Aos 63 anos, Antonio Carlos é um clínico geral, um tipo de médico cada vez mais raro. Uma quase anomalia na cultura dominante de especialidades que, em nome da precisão, esquartejou o paciente e perdeu a noção do todo. “Acho que sou um dos últimos”, diz, com indisfarçável melancolia. Até meados do século passado, médico era clínico geral. Ou pediatra, cardiologista ou ginecologista. Eram essas as opções. Hoje, apenas 10% dos formandos escolhem exercer exclusivamente a clínica médica. Programas governamentais de estímulo à saúde da família precisam de clínicos gerais, principalmente em regiões distantes dos grandes centros, mas a maioria dos jovens prefere outro caminho.
Ser um especialista é uma opção mais rentável, principalmente no início da carreira. A clínica médica exige longas consultas, que precisam ser remuneradas à altura do esforço do profissional. Algo praticamente impossível em início de carreira, embora clínicos gerais experientes e reconhecidos como Antonio Carlos sejam altamente valorizados. No consultório que mantém no Hospital Albert Einstein, ele atende empresários, banqueiros, artistas e quem mais puder pagar R$ 800 por consulta. Cada encontro pode durar uma hora. “Em menos de 45 minutos não faço”, 
Antonio Carlos é ciumento. Não aceita dividir pacientes com os colegas. “Quem quer se tratar comigo precisa saber que cuido de tudo.” Os clientes se sentem autorizados a usar e abusar. “Não vou a médico, psicólogo ou podólogo nenhum sem falar com ele”, diz o pecuarista José Antonio Marinho, de 64 anos, de Corumbá, em Mato Grosso do Sul. “Um dia liguei para perguntar onde poderia fazer uma boa limpeza de pele.”


Essa é uma relação que começou em 1985. Hoje, mais de 20 pessoas da família se tratam com ele. Naquele ano, Marinho começou a sentir dores nas costas. Os médicos de Corumbá concluíram que sofria de estresse e bico de papagaio. Na primeira consulta, Antonio Carlos desconfiou desse diagnóstico. “Espere um pouco: bico de papagaio não dá tontura.” Depois da ausculta, mandou o paciente fazer um eletrocardiograma. De lá, seguiu direto para o cateterismo. Descobriu que Marinho, aos 38 anos, tinha uma obstrução de 95% numa das artérias principais do coração. Poderia cair duro a qualquer momento. A solução do caso foi uma ponte de artéria mamária.

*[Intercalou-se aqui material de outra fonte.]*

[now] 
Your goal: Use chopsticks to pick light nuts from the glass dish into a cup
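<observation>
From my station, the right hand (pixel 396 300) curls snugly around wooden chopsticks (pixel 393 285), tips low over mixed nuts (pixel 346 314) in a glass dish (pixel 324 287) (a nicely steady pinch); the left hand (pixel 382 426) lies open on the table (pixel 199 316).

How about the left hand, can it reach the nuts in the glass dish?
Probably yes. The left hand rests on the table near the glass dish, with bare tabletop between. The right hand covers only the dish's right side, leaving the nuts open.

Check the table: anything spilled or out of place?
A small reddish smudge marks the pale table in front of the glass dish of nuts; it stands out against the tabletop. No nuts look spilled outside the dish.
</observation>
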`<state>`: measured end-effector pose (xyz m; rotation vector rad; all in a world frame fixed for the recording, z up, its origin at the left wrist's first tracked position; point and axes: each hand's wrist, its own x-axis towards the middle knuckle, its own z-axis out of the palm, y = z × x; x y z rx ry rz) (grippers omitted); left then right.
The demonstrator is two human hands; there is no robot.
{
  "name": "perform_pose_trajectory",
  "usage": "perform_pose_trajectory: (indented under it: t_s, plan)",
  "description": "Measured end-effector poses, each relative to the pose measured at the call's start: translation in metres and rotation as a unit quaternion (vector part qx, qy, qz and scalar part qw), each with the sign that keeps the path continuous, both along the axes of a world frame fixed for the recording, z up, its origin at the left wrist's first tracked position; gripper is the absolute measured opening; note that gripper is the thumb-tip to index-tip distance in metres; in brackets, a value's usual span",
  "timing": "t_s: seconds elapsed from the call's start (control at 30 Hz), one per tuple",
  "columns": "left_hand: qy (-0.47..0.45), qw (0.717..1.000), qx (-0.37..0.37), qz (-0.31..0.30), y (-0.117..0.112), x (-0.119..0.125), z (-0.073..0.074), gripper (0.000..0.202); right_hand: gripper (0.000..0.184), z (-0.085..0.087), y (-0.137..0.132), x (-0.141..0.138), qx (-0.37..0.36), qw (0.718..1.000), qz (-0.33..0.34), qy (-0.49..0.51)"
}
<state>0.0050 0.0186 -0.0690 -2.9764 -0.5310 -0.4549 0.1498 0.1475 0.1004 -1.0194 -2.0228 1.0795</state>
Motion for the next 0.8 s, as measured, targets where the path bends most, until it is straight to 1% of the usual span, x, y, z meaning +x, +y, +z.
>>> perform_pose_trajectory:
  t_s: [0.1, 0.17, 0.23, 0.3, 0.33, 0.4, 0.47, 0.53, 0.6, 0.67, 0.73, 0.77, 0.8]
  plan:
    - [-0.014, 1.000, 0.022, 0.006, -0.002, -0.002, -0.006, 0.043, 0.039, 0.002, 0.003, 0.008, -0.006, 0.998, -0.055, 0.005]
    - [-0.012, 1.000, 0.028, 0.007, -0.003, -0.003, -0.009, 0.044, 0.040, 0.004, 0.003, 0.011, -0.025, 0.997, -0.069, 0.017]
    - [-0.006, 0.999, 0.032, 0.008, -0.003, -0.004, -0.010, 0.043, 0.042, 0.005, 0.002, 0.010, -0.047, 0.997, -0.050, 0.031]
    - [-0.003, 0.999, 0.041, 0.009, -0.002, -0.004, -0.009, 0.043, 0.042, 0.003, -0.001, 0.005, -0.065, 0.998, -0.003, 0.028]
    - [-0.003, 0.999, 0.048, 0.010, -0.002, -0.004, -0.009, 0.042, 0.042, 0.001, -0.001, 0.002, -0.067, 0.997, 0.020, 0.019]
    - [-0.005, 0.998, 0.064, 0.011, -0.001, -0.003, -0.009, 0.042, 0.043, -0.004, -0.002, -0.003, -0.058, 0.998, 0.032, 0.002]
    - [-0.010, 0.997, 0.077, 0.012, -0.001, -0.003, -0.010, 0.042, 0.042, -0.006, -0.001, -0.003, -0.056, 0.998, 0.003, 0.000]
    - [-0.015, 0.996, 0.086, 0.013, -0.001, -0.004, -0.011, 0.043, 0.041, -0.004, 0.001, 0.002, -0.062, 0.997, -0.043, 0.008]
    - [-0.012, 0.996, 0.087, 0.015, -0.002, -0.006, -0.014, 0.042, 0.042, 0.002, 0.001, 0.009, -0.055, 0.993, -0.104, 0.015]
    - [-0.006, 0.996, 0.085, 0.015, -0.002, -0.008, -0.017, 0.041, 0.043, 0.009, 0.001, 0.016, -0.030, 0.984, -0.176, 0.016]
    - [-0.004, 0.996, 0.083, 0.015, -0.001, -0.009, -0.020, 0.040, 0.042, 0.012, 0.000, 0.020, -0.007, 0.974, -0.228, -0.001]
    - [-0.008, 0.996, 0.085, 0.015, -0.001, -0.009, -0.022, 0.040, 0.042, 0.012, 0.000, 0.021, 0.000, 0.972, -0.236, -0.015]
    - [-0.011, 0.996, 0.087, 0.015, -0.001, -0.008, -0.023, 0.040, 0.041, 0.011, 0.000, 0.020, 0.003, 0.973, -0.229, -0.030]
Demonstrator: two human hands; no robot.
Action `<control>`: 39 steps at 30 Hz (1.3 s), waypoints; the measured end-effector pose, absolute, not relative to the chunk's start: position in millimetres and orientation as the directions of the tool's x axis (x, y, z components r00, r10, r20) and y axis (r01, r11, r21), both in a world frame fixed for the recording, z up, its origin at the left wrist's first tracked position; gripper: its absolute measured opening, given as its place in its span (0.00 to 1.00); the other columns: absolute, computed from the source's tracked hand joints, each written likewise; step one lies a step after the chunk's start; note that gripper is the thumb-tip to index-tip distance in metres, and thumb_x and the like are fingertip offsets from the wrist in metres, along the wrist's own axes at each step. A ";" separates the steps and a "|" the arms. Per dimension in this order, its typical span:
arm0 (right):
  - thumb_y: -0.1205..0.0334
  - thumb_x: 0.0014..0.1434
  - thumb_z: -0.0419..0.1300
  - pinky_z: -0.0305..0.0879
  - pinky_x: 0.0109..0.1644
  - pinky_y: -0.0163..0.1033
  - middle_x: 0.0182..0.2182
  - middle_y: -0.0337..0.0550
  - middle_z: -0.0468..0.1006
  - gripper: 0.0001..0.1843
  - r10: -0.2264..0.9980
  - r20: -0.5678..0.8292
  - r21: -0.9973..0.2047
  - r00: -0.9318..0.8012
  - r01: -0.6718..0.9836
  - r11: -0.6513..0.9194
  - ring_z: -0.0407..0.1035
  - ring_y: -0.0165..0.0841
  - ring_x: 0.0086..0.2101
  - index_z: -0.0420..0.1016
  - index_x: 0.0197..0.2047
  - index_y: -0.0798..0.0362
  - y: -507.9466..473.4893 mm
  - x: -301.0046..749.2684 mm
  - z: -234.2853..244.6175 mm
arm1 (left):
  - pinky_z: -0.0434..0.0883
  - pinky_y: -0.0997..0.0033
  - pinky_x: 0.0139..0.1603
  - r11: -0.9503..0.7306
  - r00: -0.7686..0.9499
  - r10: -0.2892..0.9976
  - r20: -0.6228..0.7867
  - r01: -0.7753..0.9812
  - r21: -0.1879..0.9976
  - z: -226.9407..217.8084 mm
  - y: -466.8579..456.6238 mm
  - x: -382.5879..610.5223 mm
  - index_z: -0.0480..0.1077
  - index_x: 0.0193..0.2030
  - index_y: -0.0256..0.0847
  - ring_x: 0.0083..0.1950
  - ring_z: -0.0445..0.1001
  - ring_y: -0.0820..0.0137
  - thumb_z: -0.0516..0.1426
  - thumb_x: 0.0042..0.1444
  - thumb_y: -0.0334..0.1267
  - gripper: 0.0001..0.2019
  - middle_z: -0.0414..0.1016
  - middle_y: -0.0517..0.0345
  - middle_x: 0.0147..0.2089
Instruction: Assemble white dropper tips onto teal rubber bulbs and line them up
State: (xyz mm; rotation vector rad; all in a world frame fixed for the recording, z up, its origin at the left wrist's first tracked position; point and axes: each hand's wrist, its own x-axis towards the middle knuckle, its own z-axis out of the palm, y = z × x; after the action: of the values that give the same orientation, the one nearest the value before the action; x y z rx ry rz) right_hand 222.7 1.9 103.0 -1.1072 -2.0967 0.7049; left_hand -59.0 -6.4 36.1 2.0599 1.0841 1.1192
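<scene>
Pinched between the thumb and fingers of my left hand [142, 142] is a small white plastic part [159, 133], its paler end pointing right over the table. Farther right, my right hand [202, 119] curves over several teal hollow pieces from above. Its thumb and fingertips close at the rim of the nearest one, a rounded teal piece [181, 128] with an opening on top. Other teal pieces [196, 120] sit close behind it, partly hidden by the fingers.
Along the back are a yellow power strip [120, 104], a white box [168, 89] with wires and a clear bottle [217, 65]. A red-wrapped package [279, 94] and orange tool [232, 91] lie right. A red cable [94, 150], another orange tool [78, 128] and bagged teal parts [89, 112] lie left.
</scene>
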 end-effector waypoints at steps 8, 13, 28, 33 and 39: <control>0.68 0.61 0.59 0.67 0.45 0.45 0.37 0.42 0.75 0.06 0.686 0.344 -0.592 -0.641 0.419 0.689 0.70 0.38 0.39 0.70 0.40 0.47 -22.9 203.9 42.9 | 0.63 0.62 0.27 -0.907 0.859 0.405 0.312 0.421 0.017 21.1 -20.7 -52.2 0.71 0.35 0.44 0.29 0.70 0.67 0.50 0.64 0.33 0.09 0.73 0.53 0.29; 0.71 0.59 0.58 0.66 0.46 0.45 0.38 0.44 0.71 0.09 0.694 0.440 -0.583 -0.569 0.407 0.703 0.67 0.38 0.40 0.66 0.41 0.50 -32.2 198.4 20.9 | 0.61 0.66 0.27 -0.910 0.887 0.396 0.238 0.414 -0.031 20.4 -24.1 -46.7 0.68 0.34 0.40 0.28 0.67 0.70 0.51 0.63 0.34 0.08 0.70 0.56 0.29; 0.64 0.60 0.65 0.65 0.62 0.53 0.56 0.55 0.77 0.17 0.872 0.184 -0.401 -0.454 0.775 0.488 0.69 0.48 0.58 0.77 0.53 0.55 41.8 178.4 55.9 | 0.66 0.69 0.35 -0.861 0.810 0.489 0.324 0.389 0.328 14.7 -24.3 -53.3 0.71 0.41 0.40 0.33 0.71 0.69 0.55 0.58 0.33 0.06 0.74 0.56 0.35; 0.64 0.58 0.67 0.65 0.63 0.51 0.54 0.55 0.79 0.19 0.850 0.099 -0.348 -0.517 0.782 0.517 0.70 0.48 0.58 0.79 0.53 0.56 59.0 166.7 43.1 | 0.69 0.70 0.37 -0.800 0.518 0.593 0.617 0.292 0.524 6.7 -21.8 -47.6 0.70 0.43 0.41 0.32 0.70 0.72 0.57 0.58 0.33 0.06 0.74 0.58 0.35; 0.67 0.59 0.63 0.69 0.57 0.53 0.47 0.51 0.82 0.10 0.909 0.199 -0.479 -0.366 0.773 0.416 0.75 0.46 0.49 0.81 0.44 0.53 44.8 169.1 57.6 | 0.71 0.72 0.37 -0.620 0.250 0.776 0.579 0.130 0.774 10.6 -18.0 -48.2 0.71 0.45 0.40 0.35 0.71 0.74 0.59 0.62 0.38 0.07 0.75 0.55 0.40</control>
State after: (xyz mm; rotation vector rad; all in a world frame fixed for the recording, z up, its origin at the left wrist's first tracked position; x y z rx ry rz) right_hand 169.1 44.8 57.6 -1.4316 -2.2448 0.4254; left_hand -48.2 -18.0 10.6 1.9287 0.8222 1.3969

Outro médico famoso insiste na importância da hipótese diagnóstica: Dr. House, o personagem rabugento da série mais popular da história da TV americana. Em oito anos de exibição, ela foi vista por 81 milhões de pessoas em 66 países. A cada novo desafio, o anti-herói politicamente incorreto, de charutão no canto da boca, resmunga: “Preciso de ideias”. Como um Sherlock Holmes obcecado pelo corpo humano, reúne pistas, persiste numa linha de raciocínio e, invariavelmente, acerta.